• _Entries taken from a collection_:
------------------------------------------------------------------------
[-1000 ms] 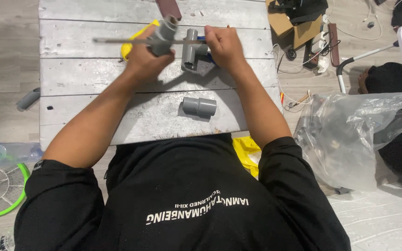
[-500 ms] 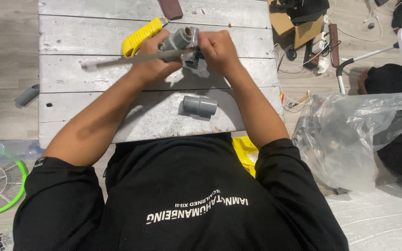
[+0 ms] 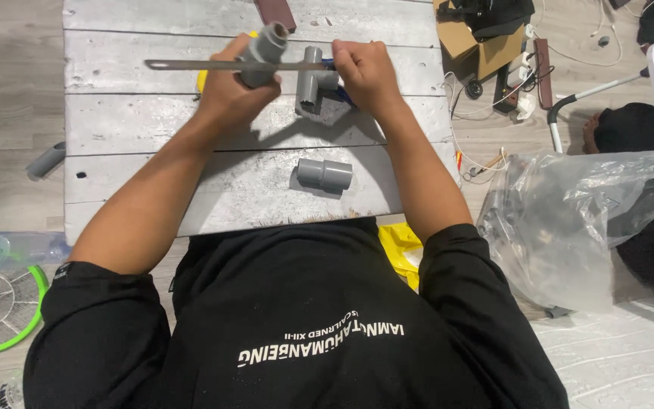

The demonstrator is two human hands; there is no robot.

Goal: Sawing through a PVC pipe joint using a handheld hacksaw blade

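Hands up over the far planks of the grey table (image 3: pixel 153 182): the left hand (image 3: pixel 230 91) is wrapped tight round a short grey pipe (image 3: pixel 265 47), which pokes up out of the fist, tilted a touch. Right hand (image 3: pixel 363 70) is clenched on a saw handle, mostly hidden, just a sliver of blue showing at its edge. Saw blade (image 3: pixel 191 65) runs flat and level from that fist, across the pipe, its tip jutting out past the left hand. Grey tee fitting (image 3: pixel 313 82) sits between the two hands, right under the blade. Nearer the body, a grey coupling (image 3: pixel 324 174) lies on its side, well apart from both hands. Clear plastic bag (image 3: pixel 577 220) slumps on the floor to the right.
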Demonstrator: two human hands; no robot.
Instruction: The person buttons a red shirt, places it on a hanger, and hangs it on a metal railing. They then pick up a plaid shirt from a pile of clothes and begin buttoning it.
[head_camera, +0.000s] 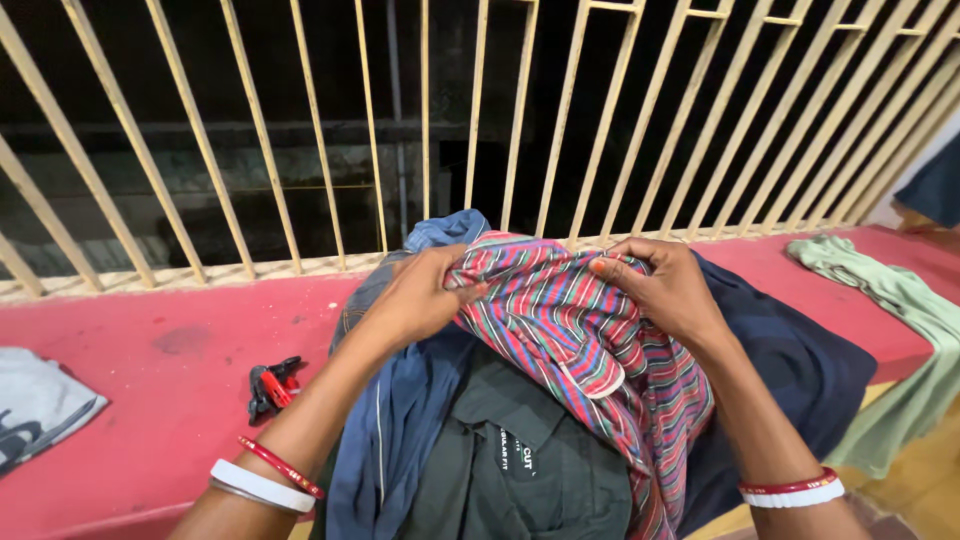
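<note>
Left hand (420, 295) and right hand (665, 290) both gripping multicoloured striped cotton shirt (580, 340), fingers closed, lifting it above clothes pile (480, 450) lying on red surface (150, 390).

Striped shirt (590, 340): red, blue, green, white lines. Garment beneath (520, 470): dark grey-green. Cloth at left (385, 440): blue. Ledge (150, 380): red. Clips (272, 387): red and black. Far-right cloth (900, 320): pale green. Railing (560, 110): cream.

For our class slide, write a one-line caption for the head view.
Both hands, left and right, grip a striped shirt above a pile of clothes on a red ledge.
</note>
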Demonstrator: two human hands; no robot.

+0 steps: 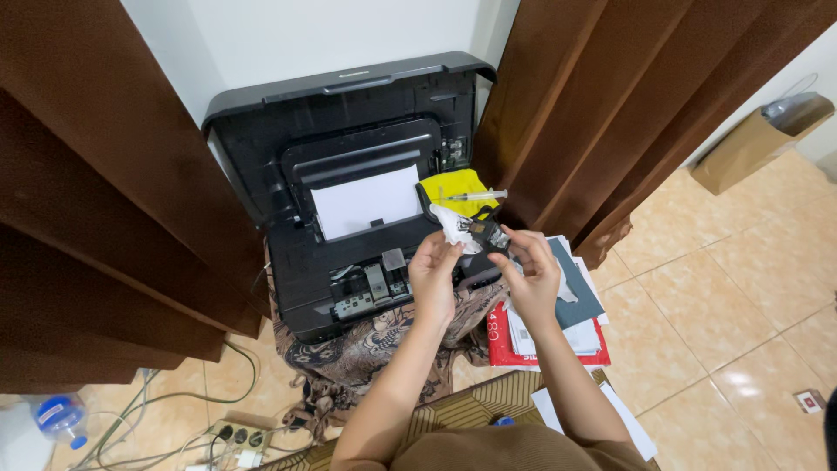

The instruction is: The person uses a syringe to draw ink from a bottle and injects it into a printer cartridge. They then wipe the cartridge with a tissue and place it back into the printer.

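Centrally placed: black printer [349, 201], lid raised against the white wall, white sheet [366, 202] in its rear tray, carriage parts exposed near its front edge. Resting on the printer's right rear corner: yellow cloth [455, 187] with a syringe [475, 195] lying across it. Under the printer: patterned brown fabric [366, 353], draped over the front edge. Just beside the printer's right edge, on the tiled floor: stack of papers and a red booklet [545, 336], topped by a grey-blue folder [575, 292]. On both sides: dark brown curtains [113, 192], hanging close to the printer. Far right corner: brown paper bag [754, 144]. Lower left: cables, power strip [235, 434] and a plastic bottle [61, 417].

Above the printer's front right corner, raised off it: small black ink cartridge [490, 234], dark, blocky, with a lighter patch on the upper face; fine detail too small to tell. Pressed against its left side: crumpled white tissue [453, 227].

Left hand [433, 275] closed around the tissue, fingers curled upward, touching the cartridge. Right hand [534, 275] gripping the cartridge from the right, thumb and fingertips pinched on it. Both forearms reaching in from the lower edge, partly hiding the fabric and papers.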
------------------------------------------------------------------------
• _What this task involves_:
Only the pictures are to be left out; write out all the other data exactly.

• _Worked solution_:
[-1000 ms] 
[-500 ms] 
[+0 ms] 

The demonstrator is two human hands; there is no robot.

Goal: Sawing through a PVC pipe joint using a handheld hacksaw blade

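Hands up over the far planks of the grey table (image 3: pixel 153 182): the left hand (image 3: pixel 230 91) is wrapped tight round a short grey pipe (image 3: pixel 265 47), which pokes up out of the fist, tilted a touch. Right hand (image 3: pixel 363 70) is clenched on a saw handle, mostly hidden, just a sliver of blue showing at its edge. Saw blade (image 3: pixel 191 65) runs flat and level from that fist, across the pipe, its tip jutting out past the left hand. Grey tee fitting (image 3: pixel 313 82) sits between the two hands, right under the blade. Nearer the body, a grey coupling (image 3: pixel 324 174) lies on its side, well apart from both hands. Clear plastic bag (image 3: pixel 577 220) slumps on the floor to the right.
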Demonstrator: two human hands; no robot.
Instruction: The person buttons a red shirt, places it on a hanger, and hangs it on a metal railing. They then pick up a plaid shirt from a pile of clothes and begin buttoning it.
[head_camera, +0.000s] 
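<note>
Left hand (420, 295) and right hand (665, 290) both gripping multicoloured striped cotton shirt (580, 340), fingers closed, lifting it above clothes pile (480, 450) lying on red surface (150, 390).

Striped shirt (590, 340): red, blue, green, white lines. Garment beneath (520, 470): dark grey-green. Cloth at left (385, 440): blue. Ledge (150, 380): red. Clips (272, 387): red and black. Far-right cloth (900, 320): pale green. Railing (560, 110): cream.

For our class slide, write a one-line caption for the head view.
Both hands, left and right, grip a striped shirt above a pile of clothes on a red ledge.
</note>
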Demonstrator: two human hands; no robot.

+0 steps: 

The instruction is: The person uses a syringe to draw ink from a bottle and injects it into a printer cartridge. They then wipe the cartridge with a tissue and place it back into the printer.

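Centrally placed: black printer [349, 201], lid raised against the white wall, white sheet [366, 202] in its rear tray, carriage parts exposed near its front edge. Resting on the printer's right rear corner: yellow cloth [455, 187] with a syringe [475, 195] lying across it. Under the printer: patterned brown fabric [366, 353], draped over the front edge. Just beside the printer's right edge, on the tiled floor: stack of papers and a red booklet [545, 336], topped by a grey-blue folder [575, 292]. On both sides: dark brown curtains [113, 192], hanging close to the printer. Far right corner: brown paper bag [754, 144]. Lower left: cables, power strip [235, 434] and a plastic bottle [61, 417].

Above the printer's front right corner, raised off it: small black ink cartridge [490, 234], dark, blocky, with a lighter patch on the upper face; fine detail too small to tell. Pressed against its left side: crumpled white tissue [453, 227].

Left hand [433, 275] closed around the tissue, fingers curled upward, touching the cartridge. Right hand [534, 275] gripping the cartridge from the right, thumb and fingertips pinched on it. Both forearms reaching in from the lower edge, partly hiding the fabric and papers.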

Here the output is complete.